## What the task requires
When you reach the line that has "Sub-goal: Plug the" in the material below, reproduce it and each line after it exactly, through the last one.

## Recorded data

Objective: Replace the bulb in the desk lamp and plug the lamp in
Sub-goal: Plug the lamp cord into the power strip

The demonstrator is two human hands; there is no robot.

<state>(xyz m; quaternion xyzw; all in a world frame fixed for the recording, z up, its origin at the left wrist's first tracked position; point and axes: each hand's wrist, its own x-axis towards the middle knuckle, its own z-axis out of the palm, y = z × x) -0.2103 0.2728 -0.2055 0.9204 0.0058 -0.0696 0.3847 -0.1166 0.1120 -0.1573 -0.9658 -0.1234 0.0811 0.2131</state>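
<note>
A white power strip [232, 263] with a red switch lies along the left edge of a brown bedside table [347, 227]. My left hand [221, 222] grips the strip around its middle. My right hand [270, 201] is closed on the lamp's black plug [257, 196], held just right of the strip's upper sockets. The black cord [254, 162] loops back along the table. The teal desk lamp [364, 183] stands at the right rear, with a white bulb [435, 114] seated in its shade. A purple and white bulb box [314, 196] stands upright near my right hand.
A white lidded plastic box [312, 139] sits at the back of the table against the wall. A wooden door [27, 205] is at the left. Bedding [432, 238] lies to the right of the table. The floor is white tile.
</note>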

## Answer box
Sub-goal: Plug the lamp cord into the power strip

The demonstrator is two human hands; there is no robot.

<state>(xyz m; quaternion xyzw; all in a world frame fixed for the recording, z up, its origin at the left wrist's first tracked position; point and axes: each hand's wrist, its own x-axis towards the middle knuckle, its own z-axis out of the palm, y = z × x) -0.2103 0.2728 -0.2055 0.9204 0.0058 -0.0696 0.3847 -0.1166 0.1120 -0.1573 -0.9658 -0.1234 0.0811 0.2131</state>
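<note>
A white power strip [232, 263] with a red switch lies along the left edge of a brown bedside table [347, 227]. My left hand [221, 222] grips the strip around its middle. My right hand [270, 201] is closed on the lamp's black plug [257, 196], held just right of the strip's upper sockets. The black cord [254, 162] loops back along the table. The teal desk lamp [364, 183] stands at the right rear, with a white bulb [435, 114] seated in its shade. A purple and white bulb box [314, 196] stands upright near my right hand.
A white lidded plastic box [312, 139] sits at the back of the table against the wall. A wooden door [27, 205] is at the left. Bedding [432, 238] lies to the right of the table. The floor is white tile.
</note>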

No further output is needed for the exercise.